Welcome Lilly Ann, I noticed your posting on the IBS board. Where you diagnosed with fibromyalgia? Did you go to a Rheumatologist to get your diagnosis? Was Lupus ruled out? Is it with the muscle- sphincter control of the rectum you are having problems with or loose stools in general? Flux indicated a test for the sphincter control problem I believe. Kegel exercises might have some benefit. What medications have you been on and what specific tests have you had done? Have you had any stool cultures done? Have you had any other infections requiring antibiotic treatments? Have you been on any type of hormone therapy including oral birth control? Do you have painful/irregular menses? Have you had any prior surgeries perhaps in that same area? Were you first diagnosed with IBS? Were you previously constipated and had a bowel change? Did they tell you what the enlarged spleen might indicate? We cannot really diagnose here, as we are not doctors. My advice to you though is don't give up in trying to find answers even if you have to look to other health care facilities outside your area. I am sorry you are going through these difficulties and hope and pray that you will find some help and answers soon. "Participate" is a newsletter put out by the International Foundation for Functional Gastrointestinal Disorders. I know they have information that might be helpful for you about incontinence. Their address is PO Box 17864 Milwaukee, WI 53217; Ph.# 414-964-1799 or toll free 1-800-964-2001. Good luck Lilly Ann. [This message has been edited by moldie (edited 12-18-1999).]


----------



## Guest (Dec 19, 1999)

Moldie! Thanks for your reply. I will try to answer all your questions. No I have not been diagnosed with Fibromyalgia, nor have I been to a Rheumatologist. I don't even know what it is. I accidently posted to the wrong board. Lupus has not been ruled out or tested for that I know of. My incontinence is usually almost liquid stools, but I have had lumpy accidents. I have had ultrasounds done, the scope and lower and upper GI. I also have had a stool culture done. And then the CT scan last Friday. I have had reoccurring bladder infections which have been treated with antibiotics, which then sometimes cause yeast infections. No hormone therapy. The only medication I take is Serzone for depression. I also will take TylenolPM some nights. I do not have painful menses or irregular. I have had my gall bladder removed and a tubal done. I have never been DIAGNOSED! The GI specialist found nothing wrong physically in all the tests. Only when I went back to my PCP after more months of no improvement with the pain in my side did I find out about the enlarged spleen, the specialist never mentioned this. My PCP said this was the only abnomality in all the tests. She was going to contact a Hemotologist, but has not let me know what she may have found out. She did order the CT Scan. The spleen is in the same area as the pain.
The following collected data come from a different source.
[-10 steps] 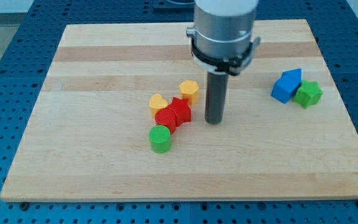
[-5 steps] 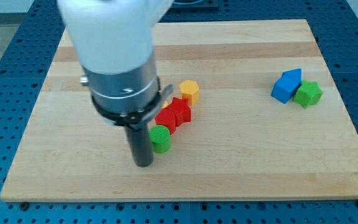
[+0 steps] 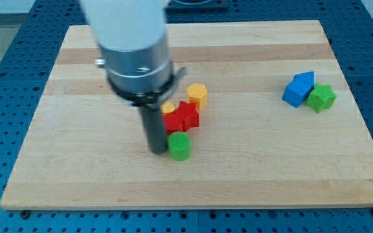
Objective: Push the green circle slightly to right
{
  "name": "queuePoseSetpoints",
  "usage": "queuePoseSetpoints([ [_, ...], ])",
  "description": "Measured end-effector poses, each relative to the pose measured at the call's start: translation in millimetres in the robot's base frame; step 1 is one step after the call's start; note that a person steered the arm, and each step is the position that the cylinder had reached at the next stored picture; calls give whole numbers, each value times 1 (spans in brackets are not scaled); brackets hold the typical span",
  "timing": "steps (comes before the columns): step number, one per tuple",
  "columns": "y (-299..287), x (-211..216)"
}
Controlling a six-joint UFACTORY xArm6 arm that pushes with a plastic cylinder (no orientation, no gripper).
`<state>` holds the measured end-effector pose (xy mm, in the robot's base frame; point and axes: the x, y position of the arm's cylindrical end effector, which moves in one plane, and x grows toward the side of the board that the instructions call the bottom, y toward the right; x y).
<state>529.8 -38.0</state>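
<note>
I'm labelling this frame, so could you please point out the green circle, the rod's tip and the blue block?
green circle (image 3: 180, 146), camera view, its top face
my tip (image 3: 156, 151), camera view, rod's lower end
blue block (image 3: 299, 89), camera view, its front face

A pale wooden table (image 3: 251, 168), built from long planks whose grain runs across the view in lighter and darker bands, fills most of the frame. It rests on a blue base plate (image 3: 5, 71) drilled with a regular grid of small dark holes, visible along the view's left, right and bottom edges and at the top corners. Even, soft light falls from above, casting only faint shadows on the wood.
</note>
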Motion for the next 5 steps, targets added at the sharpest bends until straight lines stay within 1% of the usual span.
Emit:
queuePoseSetpoints([
  [1,96,-1],
  [2,153,-9],
  [4,146,-9],
  [5,124,9],
])
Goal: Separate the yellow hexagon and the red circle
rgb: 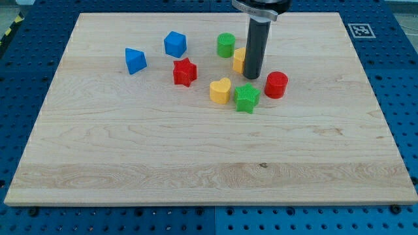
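Observation:
The yellow hexagon [239, 59] sits near the view's top centre, partly hidden behind my rod. The red circle [276, 85] stands to its lower right, a short gap away. My tip [253, 78] rests on the board between them, touching the hexagon's right side and just left of the red circle.
A green circle [226, 45] lies above-left of the hexagon. A green star [247, 98] and a yellow heart [221, 91] lie just below my tip. A red star [185, 72], a blue hexagon [175, 44] and a blue triangle [135, 61] lie to the left on the wooden board [130, 163].

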You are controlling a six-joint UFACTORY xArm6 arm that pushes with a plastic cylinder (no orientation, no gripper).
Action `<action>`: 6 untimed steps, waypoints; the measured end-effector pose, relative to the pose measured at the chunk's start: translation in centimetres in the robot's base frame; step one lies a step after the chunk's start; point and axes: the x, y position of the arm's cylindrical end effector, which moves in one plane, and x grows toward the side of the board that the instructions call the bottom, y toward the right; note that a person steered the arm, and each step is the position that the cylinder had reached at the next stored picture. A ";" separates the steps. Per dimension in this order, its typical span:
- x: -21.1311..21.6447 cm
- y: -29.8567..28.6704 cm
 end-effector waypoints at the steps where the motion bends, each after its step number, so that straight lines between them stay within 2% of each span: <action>1: 0.9 2.1; 4: -0.9 9.2; 6: -1.5 9.6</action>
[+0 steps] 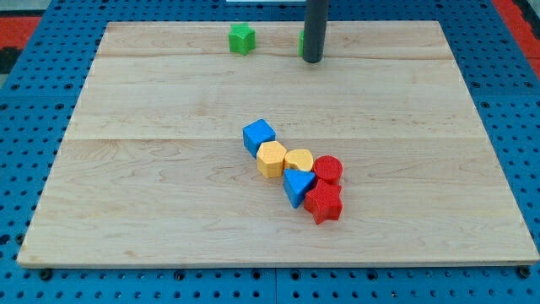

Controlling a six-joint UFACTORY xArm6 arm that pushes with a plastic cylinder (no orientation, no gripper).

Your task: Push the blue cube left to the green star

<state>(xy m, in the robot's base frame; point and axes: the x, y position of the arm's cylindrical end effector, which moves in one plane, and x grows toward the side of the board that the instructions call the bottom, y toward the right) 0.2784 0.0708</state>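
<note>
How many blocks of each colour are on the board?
Blue: 2, blue cube and blue triangular block
Yellow: 2
Red: 2
Green: 2, green star, another green block partly behind my tip
Total: 8

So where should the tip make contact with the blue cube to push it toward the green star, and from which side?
There's no gripping here, only pushing. My tip is at the view's top, far from the blue cube. The green star lies toward the view's top, slightly left of the cube. So probably press the cube's lower face, coming from the view's bottom. The yellow hexagon block touches that side, so entry is tight.
</note>
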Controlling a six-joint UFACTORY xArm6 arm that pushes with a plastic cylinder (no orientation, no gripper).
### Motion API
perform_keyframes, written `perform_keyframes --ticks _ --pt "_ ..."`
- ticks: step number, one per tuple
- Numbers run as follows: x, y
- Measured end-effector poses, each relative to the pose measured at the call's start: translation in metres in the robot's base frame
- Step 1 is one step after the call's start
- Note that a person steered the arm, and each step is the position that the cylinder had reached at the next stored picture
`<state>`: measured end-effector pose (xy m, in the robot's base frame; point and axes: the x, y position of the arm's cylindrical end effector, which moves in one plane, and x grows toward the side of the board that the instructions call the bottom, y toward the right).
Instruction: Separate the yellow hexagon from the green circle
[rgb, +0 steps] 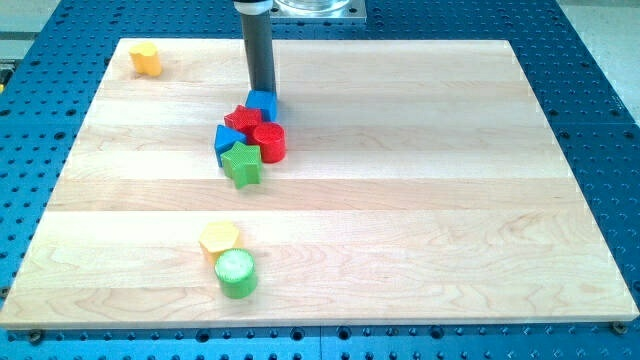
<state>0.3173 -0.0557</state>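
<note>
While my tip (263, 92) touches the blue block (263, 104), the yellow hexagon (219, 239) adjoins the green circle (236, 273) well below it; no claw exists.

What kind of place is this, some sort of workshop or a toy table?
Probably a robotics lab bench. A pale wooden board lies on a blue perforated metal table, small coloured plastic blocks such as the green star block are scattered on it, and my tip touches a blue block.

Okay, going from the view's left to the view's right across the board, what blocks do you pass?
Yellow block near the top left corner → yellow hexagon → green circle, touching it → then the central cluster, where the order is unclear: green star, blue blocks, red blocks. My tip sits at the cluster's top edge.
</note>
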Motion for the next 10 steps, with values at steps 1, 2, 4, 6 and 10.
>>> perform_keyframes --ticks 1,2,4,6,10 --pt "0.0 0.087" --pt "0.063 0.145" --pt "0.182 0.109" --pt "0.257 0.098" --pt "0.3 -0.037"
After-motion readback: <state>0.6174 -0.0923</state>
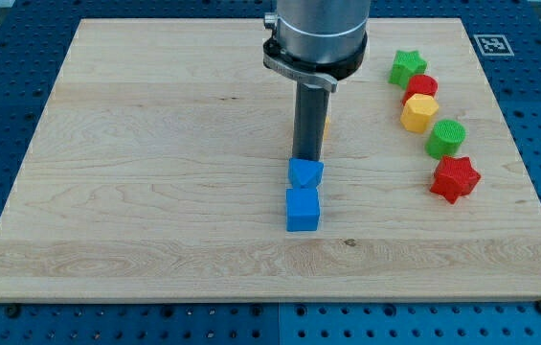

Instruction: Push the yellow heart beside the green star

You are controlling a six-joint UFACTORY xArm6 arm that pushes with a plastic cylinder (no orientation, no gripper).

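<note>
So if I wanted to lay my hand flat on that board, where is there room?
The whole view's left half of the wooden board is bare, as is the bottom strip below the blue cube. It is crowded at the view's right, where the green star heads a column ending at the red star.

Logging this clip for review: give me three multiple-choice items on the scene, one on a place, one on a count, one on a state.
1. The green star sits: A at the view's left; B atop the right-hand row; C at board centre.
2. How many blocks are blue? A one; B two; C four.
3. The blue pair is: A far apart; B stacked; C close together.

B: it heads the row at the view's right.
B: a blue cube and an upper blue block.
C: they nearly touch, below my tip.
</note>
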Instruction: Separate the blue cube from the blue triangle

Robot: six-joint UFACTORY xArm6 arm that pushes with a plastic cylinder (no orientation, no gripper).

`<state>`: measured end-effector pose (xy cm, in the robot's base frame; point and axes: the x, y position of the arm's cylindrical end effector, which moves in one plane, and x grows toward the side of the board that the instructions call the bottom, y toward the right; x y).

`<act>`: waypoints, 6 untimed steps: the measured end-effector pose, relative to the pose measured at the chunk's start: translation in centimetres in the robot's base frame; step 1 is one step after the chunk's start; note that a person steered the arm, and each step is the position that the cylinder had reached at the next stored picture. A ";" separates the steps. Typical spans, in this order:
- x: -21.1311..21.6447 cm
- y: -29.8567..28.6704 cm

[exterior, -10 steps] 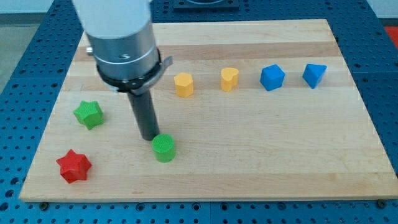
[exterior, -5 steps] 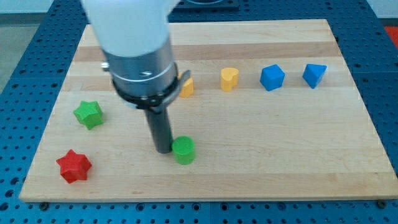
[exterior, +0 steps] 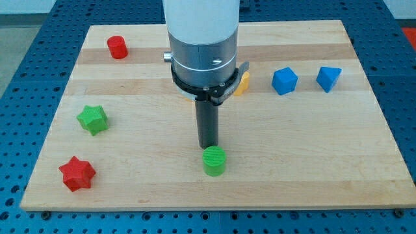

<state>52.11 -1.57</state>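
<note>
While my tip stands near the bottom middle of the wooden board, the green cylinder lies just below it and a touch toward the view's right; whether the two touch I cannot tell, for the gap is too fine to judge from here. I carry no hand to spread or pinch, only the straight dark rod, which hangs upright beneath the wide grey collar of the arm.

The blue cube sits toward the view's upper right, and the blue triangle lies to its right in the same row, near it but apart, with bare wood between them. Both are well apart from my tip. A yellow block peeks out from behind the arm's collar, left of the blue cube; most of it is hidden, so its shape is not clear.

On the view's left a green star rests at mid height, with a red star below it near the bottom left corner. A red cylinder stands close to the top left corner.
</note>
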 end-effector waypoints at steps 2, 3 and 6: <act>1.8 0.2; 1.8 0.2; -7.9 -12.8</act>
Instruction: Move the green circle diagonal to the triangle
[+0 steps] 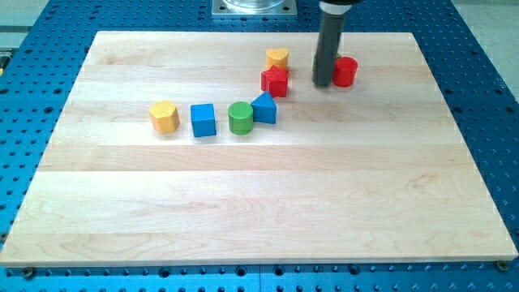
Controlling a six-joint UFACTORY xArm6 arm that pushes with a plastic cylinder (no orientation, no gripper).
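The green circle (240, 118) sat touching the blue triangle (264, 109) on its left near the board's middle, while my tip (323, 83), a bare rod gripping nothing, stood well apart beside the red cylinder (345, 71), so the approach seemingly remained undone.

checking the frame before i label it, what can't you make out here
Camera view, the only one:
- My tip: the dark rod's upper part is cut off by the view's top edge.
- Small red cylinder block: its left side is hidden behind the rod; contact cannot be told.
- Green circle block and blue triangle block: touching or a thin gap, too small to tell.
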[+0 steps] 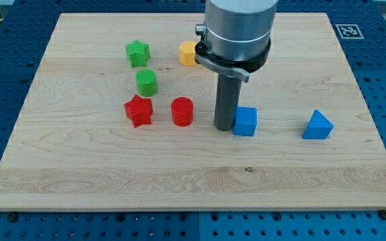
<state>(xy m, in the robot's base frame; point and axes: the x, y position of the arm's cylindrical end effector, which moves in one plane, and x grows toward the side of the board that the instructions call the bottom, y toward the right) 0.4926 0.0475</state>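
Note:
My tip (224,126) rests on the wooden board just left of a blue cube (245,121), touching or nearly touching its left side. A red cylinder (181,111) stands a short way to the tip's left, with a red star (139,110) beyond it. Above those sit a green cylinder (146,82) and a green star (137,53). A yellow block (188,53) shows at the view's top, partly hidden behind the arm's grey body. A blue triangular block (317,125) lies alone toward the view's right.
The wooden board (79,174) lies on a blue perforated table. A black-and-white marker tag (346,30) sits at the board's top right corner. The arm's wide grey housing (238,30) hangs over the board's top middle.

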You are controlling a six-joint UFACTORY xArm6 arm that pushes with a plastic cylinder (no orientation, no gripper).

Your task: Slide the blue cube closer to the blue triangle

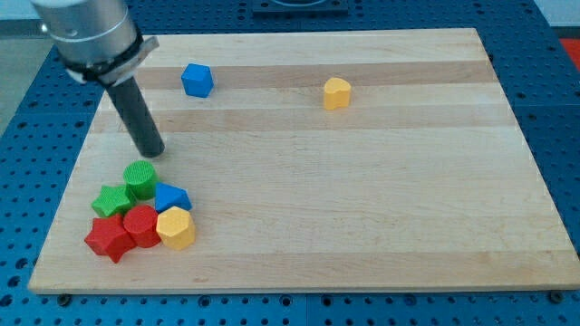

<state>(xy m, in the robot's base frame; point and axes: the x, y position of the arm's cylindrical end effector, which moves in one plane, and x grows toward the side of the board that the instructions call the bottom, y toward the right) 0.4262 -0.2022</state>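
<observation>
The blue cube [197, 80] sits near the view's top left of the wooden board [362, 181]. The blue triangle [172, 197] lies in a cluster at the view's bottom left, well below the cube. My tip [152, 152] rests on the board between them, below and left of the cube and just above the cluster. The rod slants up to the view's top left.
The cluster holds a green cylinder [140, 178], a green star [112, 200], a red star [109, 238], a red block [141, 225] and a yellow block [176, 227]. Another yellow block [336, 93] sits alone at the view's top, right of the cube.
</observation>
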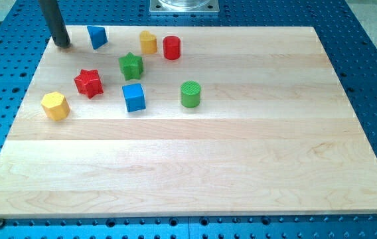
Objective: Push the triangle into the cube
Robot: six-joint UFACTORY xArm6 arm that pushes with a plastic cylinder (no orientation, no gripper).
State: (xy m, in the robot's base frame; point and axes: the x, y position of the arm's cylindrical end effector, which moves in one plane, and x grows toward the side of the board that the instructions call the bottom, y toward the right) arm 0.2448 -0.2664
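Observation:
The blue triangle (pixel 97 36) stands near the board's top left edge. The blue cube (pixel 134 97) lies lower and to the right, below the green star (pixel 131 66). My tip (pixel 62 45) rests on the board just left of the blue triangle, a short gap apart from it, at the view's top left. The green star sits between the triangle and the cube.
A red star (pixel 88 83) and a yellow hexagon block (pixel 55 105) lie at the left. A yellow block (pixel 149 42) and a red cylinder (pixel 171 48) sit near the top. A green cylinder (pixel 190 94) is right of the cube. The wooden board (pixel 241 166) lies on a blue perforated table.

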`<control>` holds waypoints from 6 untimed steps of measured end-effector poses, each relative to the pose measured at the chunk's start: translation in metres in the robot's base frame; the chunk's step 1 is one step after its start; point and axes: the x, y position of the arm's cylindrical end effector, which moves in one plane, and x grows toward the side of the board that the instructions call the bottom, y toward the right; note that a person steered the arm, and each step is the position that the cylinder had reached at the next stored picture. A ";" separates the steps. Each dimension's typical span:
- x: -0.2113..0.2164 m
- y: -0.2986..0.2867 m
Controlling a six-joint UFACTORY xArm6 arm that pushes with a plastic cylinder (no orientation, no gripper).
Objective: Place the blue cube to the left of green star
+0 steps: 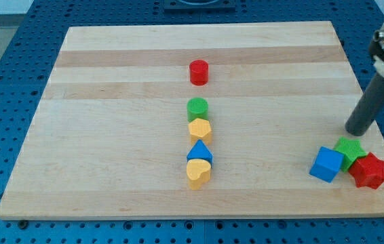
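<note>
my tip (356, 131): lower end of the dark rod, resting at the board surface near the view's right edge; touching no block. There are no fingers on this rig, so nothing is apart, together or clamped; the rod can only push

blue cube (326, 164): below my tip and a little toward the view's left, near but apart from it; its right side sits against the green star, as far as I can tell

green star (349, 149): just below my tip, the closest block to it; half covered at the view's lower right by the red star (368, 171), which looks to be touching it

present state: the cube already lies on the star's left side, tight against it; judged close to done

handling, cube: judged small, light, rigid, with flat faces; should slide readily on the smooth wooden board (110, 102) and may rotate if pushed off-centre

contact point: no grasp possible; press the middle of a flat side face, square on

risk: the three blocks are bunched, so a push from the tip's side would shift the star as well

far from tip: red cylinder (199, 72), green cylinder (197, 108), yellow block (199, 129), blue triangle (199, 152), yellow heart (198, 173), in a column well toward the view's left
</note>
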 end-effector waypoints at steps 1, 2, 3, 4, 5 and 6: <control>0.023 0.030; 0.062 0.055; 0.093 0.068; 0.106 0.068; 0.128 0.049; 0.130 0.023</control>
Yes I do go from constipation to loose stools in the same day, but usually they are loose. The questran has helped this alot. I am not really looking for a diagnosis here, but would like to know if others have these main symptoms...burning pain in left upper quandrant, and sporadic incontinence. Thank you for your prayers and advice.------------------This too shall pass?


----------



## moldie (Sep 25, 1999)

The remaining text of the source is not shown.